С такими-то неблагоприятными чувствами мне и довелось узреть в первый раз поэтессу летом 1924 года. Было это в одном из местечек, расположенных на речке Бероунк, в 20–30 километрах от Праги, где русские жили тогда не только летом, но (из-за квартирного кризиса) и зимой. Помню только три их названия: Cernosice, Revnoce i Horni Mokropsy. В одной из этих деревень и жили Эфроны-Цветаевы. Как и в Збраслеве над Влтавой, где долгое время прожила наша семья и еще многие русские пражане, на берегах Бероунки установился обычай собираться для бесед, лекций, игр, спектаклей и концертов.
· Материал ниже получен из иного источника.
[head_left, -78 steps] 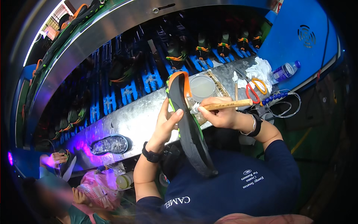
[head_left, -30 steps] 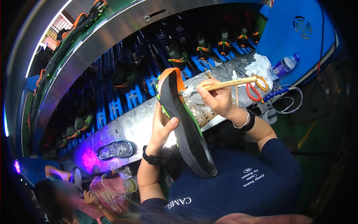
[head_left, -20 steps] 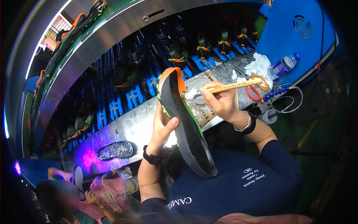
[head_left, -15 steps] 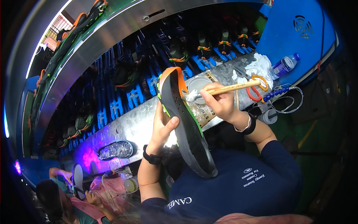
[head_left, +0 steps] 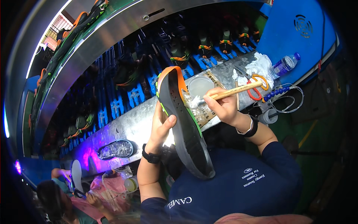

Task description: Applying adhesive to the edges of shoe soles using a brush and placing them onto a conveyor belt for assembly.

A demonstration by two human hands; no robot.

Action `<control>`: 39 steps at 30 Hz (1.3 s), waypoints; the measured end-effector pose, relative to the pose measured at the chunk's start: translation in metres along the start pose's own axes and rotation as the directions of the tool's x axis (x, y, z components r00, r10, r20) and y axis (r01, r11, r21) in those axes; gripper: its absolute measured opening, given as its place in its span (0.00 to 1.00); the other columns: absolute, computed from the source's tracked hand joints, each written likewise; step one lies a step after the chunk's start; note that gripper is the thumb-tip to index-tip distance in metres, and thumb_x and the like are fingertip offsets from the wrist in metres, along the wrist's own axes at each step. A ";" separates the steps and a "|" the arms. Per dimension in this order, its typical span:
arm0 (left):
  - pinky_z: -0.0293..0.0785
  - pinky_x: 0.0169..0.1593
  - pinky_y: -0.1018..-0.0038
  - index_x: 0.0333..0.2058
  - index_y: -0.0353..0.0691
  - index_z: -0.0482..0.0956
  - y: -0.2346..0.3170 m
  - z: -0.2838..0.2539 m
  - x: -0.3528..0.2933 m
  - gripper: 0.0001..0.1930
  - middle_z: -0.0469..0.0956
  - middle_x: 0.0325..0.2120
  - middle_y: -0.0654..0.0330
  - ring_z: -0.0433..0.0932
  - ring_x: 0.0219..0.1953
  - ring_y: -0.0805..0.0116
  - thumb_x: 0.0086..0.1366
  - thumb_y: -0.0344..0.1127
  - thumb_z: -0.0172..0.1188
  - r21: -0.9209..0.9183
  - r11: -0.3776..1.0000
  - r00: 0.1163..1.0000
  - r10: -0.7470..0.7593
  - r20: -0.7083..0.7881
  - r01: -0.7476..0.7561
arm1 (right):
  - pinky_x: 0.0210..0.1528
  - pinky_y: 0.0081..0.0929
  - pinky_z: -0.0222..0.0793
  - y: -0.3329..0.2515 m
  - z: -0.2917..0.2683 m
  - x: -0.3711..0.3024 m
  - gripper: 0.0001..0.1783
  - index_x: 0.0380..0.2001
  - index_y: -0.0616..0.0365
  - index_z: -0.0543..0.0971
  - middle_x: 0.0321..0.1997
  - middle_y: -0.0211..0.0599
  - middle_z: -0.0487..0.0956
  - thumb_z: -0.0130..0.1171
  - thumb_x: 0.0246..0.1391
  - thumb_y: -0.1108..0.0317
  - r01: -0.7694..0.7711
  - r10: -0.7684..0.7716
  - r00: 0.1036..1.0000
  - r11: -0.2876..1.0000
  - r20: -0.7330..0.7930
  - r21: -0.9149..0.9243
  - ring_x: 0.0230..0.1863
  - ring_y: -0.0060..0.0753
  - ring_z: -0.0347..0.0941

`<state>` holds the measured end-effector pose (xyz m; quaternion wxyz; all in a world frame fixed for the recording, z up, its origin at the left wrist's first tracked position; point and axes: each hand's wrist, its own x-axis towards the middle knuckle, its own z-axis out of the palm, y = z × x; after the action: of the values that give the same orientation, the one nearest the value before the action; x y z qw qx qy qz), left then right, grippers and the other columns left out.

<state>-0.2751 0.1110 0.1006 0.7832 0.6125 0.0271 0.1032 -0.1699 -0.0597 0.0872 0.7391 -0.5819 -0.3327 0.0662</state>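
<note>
In the head view, the left forearm rose steeply, its hand [head_left: 162, 125] clasping the black-and-orange shoe sole [head_left: 182, 130] by the left edge, thumb uppermost. The sole slanted between metal bench [head_left: 141, 117] and navy shirt [head_left: 238, 175]. The right forearm angled leftward, its hand [head_left: 223, 106] pinching a wooden-handled brush [head_left: 238, 90] beside the sole.

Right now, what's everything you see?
bench: one, grey, middle
shoe sole: one, black and orange, centre
held brush: one, tan and white, beside sole
container: one, pale, beyond brush
scissors: one, red and orange, right
bottle: one, clear, far right
cloth: one heap, white, beside bottle
shoes: several, black and orange, behind bench
shoe piece: one, dark rim, left
co-worker: one, teal sleeve, lower left
left hand: one, bare, holding sole
right hand: one, bare, holding brush
</note>
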 end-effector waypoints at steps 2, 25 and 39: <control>0.57 0.52 0.71 0.54 0.32 0.48 0.000 -0.001 0.001 0.42 0.60 0.48 0.53 0.61 0.50 0.66 0.47 0.50 0.58 -0.004 1.000 1.000 -0.003 -0.002 0.003 | 0.18 0.12 0.52 0.001 -0.002 -0.006 0.01 0.24 0.62 0.72 0.17 0.22 0.67 0.53 0.45 0.76 0.033 -0.032 0.999 0.999 0.035 -0.025 0.17 0.09 0.57; 0.61 0.49 0.73 0.54 0.33 0.49 0.012 0.003 -0.005 0.40 0.62 0.46 0.54 0.64 0.47 0.68 0.49 0.51 0.56 -0.098 0.988 0.990 -0.112 0.082 0.120 | 0.16 0.10 0.52 -0.005 0.000 0.007 0.03 0.27 0.63 0.70 0.15 0.26 0.66 0.50 0.49 0.74 0.061 -0.062 0.998 0.993 0.002 0.098 0.15 0.12 0.58; 0.62 0.48 0.74 0.53 0.34 0.51 0.013 0.004 -0.008 0.37 0.63 0.45 0.55 0.65 0.46 0.68 0.51 0.50 0.53 -0.121 0.988 0.993 -0.083 0.088 0.094 | 0.14 0.12 0.52 -0.001 0.003 0.007 0.02 0.27 0.64 0.69 0.13 0.27 0.65 0.47 0.49 0.77 0.123 -0.121 0.992 0.992 -0.034 0.039 0.12 0.12 0.57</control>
<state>-0.2836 0.1083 0.1132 0.8242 0.5644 0.0153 0.0443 -0.1667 -0.0543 0.0908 0.7589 -0.5460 -0.3545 0.0185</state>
Там это происходило в своего рода salle des fetes[164]
окруженной зеленью, и на их, как и на наши, вечера приходили русские из соседних деревень и даже приезжали из Праги.Во время антракта одного из таких вечеров, когда еще было светло и компания, в которой находились мы с братом Володей, вышла наружу подышать свежим воздухом, кто-то мне указал на выходившую из зала на крыльцо Цветаеву. Я увидел в профиль совсем не глупо-самодовольное (как я этого почему-то злостно ожидал), а интересное и умное, если не красивое, лицо. Она смотрела поверх голов спускавшихся по ступенькам людей и как-то «изощренно» улыбалась не то освещенным последними лучами заката листьям деревьев, не то на какую-то свою мыслью, только что высказанную или готовую быть высказанной идущему рядом или сзади собеседнику. Впрочем, последняя деталь большого значения, наверное, не имела, потому что, по ее словам, о которых я узнал после, окружающих ее людей она не очень отличала от мебели и прочих неодушевленных предметов. Все это можно было ожидать от «погибшей от гордыни боярыни Марины», как гласило заключение какого-то ее стихотворения,[165]
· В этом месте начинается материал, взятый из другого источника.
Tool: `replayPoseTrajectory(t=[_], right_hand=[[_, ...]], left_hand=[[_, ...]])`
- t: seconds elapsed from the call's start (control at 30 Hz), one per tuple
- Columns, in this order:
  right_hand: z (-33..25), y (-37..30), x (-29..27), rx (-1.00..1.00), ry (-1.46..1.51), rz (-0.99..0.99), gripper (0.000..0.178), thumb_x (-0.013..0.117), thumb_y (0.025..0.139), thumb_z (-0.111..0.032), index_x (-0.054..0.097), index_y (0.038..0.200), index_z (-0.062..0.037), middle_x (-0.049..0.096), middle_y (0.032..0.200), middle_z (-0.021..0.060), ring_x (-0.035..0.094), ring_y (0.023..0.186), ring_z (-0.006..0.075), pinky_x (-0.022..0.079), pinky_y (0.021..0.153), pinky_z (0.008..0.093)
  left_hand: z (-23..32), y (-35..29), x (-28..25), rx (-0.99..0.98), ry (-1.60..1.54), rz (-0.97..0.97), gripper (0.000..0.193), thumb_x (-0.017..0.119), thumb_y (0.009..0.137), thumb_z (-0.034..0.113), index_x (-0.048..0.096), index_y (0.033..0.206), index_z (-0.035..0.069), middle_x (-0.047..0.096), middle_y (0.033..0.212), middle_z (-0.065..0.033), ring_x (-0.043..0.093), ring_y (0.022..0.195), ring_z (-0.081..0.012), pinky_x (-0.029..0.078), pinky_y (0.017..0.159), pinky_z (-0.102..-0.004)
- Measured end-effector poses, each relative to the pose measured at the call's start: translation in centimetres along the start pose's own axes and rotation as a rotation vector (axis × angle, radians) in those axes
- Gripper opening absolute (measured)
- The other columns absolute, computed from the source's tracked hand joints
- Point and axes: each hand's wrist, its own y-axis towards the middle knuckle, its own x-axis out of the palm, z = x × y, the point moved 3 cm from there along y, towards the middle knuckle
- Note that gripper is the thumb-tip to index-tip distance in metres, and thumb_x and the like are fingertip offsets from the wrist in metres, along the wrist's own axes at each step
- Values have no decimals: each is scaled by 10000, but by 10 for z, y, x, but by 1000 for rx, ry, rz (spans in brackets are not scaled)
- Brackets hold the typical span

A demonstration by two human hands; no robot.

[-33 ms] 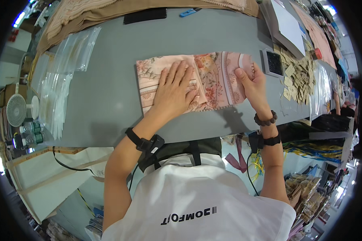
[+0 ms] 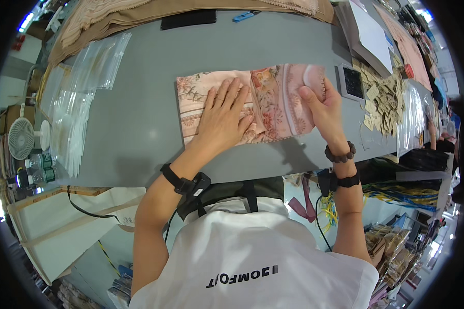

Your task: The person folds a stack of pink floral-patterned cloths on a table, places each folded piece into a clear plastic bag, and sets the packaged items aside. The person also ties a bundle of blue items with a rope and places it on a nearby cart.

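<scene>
**Fold may slip at the right edge**

We see the pink floral cloth [image 2: 265, 105] lying folded on the grey table [image 2: 139, 129]. Our left hand [image 2: 224, 116] lies open and flat on it; our right hand [image 2: 322, 105] pinches its right edge. If the flat palm slides, we judge the layers could shift, and the nearby paper tags [image 2: 384, 98] could get swept along.
</scene>
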Motion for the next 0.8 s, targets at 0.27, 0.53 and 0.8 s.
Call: replayPoseTrajectory(t=[0.27, 0.53, 0.8], right_hand=[[-34, -8, 126, -73, -1, -756, 366, 667, 980, -201, 603, 1298, -31, 684, 1055, 120, 648, 918, 200, 525, 848, 328], [7, 9, 180, -783, -703, -640, 501, 636, 958, -278, 557, 1409, -75, 511, 1460, 187, 451, 1388, 368, 300, 1182, 523], [20, -15, 163, -669, -934, -670, 652, 580, 978, -467, 490, 1470, -47, 416, 1551, 232, 352, 1471, 381, 184, 1228, 568]], left_hand=[[-62, -60, -45, -675, -837, 178, 455, 526, 1062, 272, 564, 1387, -45, 715, 1132, -136, 676, 973, -153, 541, 858, -307], [-112, -76, -32, -662, -901, 200, 360, 636, 955, 81, 611, 1302, -15, 709, 933, -67, 623, 772, -80, 510, 717, -252], [-272, -6, -99, -360, 201, 509, 382, 516, 940, 30, 631, 1304, 58, 628, 1271, -147, 584, 1165, -359, 470, 1028, -464]])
где-то с раздражением вычитанного Володей, бывшим большим мизантропом, чем я.Но большой сдвиг в «доброкачественную» для нас сторону произошел, и у меня и у него, в октября 1925 (или 26) года, когда мы соблаговолили пойти на литературный вечер, где выступала как бы «солисткой» Марина Цветаева, читая свою прозу и некоторые стихи. Прозою были страницы — полагаю, свеженаписанные — воспоминаний о другом литературном вечере, состоявшемся лет шесть перед тем, зимою в Москве, по инициативе и под председательством Валерия Брюсова, который явно принял на себя роль Аполлона Мусагета, подобравши для него букет из десяти более-менее молодых поэтесс — явно в честь девяти муз, как догадалась Цветаева. Помню, что в ее повествовании всех слушателей живо позабавил пассаж, относящийся к брюсовскому классицизму: его прогулка с маленьким сынишкой,[166]
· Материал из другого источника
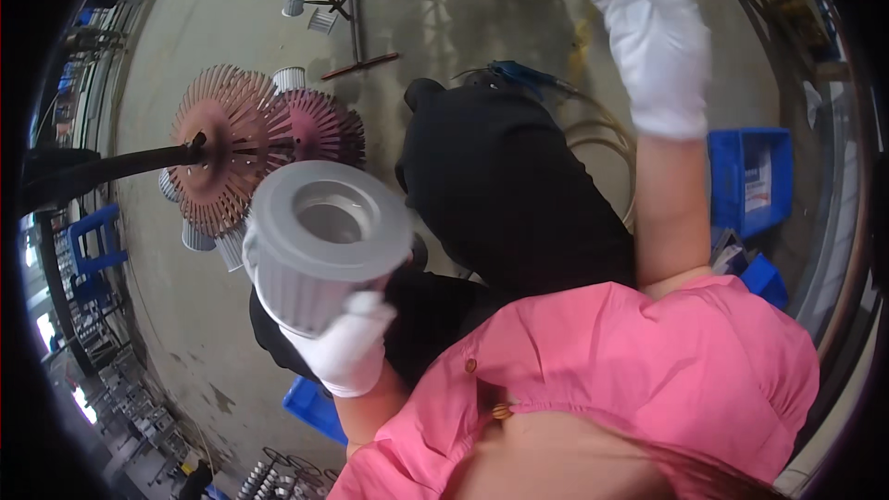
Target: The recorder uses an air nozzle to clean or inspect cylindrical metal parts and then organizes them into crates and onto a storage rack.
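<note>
In my left hand (347, 352), gloved in white, is a grey ribbed motor housing (310, 259). Its flat ring-shaped end with a round hole faces up toward me, and the fingers wrap around its finned side, the far ones mostly hidden. My right hand (653, 46), also in a white glove, is raised far out at the upper right. Its fingers are stretched out and nothing is in it. Just beyond the housing stands a rack of reddish slotted discs (218, 157), with more ribbed housings (289, 80) around it.
A dark bar (102, 176) reaches the discs from the left. Farther off is a spiked stand (355, 37) with housings. A blue air gun (519, 74) and its hose (616, 130) lie beyond my knees. Blue crates (782, 176) stand at right; another blue container (315, 409) is lower left.
</note>
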### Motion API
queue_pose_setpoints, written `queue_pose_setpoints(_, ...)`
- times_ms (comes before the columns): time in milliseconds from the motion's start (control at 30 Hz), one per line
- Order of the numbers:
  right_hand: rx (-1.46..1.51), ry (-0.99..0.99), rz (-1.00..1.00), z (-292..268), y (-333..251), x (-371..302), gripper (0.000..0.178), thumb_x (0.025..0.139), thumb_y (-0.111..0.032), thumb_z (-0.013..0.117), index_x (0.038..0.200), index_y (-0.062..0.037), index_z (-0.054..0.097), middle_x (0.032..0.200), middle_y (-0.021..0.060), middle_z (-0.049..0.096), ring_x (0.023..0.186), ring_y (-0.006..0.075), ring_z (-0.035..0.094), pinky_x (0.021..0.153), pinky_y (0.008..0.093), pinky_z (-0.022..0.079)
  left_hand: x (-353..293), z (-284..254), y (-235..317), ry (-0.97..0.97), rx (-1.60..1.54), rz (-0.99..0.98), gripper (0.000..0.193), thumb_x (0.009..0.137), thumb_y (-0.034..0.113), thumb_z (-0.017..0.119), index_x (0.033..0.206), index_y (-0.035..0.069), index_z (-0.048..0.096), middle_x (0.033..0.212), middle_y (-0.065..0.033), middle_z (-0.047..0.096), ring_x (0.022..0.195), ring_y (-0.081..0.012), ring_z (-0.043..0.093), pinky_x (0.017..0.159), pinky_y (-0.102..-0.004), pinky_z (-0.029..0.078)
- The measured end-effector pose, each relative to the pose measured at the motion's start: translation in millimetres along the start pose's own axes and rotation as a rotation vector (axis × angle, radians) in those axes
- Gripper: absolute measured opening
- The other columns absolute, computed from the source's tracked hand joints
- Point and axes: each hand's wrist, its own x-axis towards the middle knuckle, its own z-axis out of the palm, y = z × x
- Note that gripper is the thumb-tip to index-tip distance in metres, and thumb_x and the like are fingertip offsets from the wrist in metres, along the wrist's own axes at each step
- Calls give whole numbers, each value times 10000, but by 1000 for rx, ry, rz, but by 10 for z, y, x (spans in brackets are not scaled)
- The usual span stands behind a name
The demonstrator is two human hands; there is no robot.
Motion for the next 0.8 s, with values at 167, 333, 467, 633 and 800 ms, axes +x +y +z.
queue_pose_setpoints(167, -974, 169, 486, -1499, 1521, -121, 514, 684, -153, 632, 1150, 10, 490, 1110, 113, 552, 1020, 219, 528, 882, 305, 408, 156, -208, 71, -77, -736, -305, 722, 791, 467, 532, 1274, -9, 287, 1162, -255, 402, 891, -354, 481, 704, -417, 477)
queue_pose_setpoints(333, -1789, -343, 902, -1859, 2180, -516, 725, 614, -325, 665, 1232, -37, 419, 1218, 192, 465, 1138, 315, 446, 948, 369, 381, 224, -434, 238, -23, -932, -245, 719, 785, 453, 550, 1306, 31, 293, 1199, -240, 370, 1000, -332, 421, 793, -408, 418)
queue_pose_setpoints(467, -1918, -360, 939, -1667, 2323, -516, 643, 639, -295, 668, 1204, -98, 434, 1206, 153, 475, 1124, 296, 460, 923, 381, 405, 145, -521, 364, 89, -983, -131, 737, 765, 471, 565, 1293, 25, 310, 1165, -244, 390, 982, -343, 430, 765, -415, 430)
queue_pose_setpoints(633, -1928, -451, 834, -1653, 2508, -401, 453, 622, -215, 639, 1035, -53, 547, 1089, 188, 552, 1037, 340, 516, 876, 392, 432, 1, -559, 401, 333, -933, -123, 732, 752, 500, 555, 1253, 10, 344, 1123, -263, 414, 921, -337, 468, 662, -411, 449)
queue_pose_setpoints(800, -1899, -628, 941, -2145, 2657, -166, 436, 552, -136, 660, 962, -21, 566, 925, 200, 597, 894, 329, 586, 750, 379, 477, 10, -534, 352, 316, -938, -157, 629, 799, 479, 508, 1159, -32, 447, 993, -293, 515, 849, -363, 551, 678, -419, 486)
которого он учит различать архитектурные ордера по капителям колонн московских ампирных особняков. Хорошо усвоивший отцовские уроки, мальчуган указывает на песика с загнутым крючком хвостиком и узнает в нем «ионическую собачку». Я мог бы воспроизвести еще многие эпизоды из этого, ею прочтенного и, конечно, опубликованного, очерка, который у меня особенно ярко стоит в памяти еще теперь. 55 лет спустя. Думаю, что уже это является гарантией «добротности» литературного дарования Цветаевой. А кроме того, хочу сказать, что именно «ионическая собачка» меня задела за живое своим скрюченным хвостиком и сильно поспособствовала моему излечению от глупо сложившегося антицветаевского комплекса. Нельзя было на этом вечере не почувствовать силы и тонкости ее таланта. Помню, что Володя оценил в ее изложении свойственное женскому писательскому таланту изящество мысли и стиля.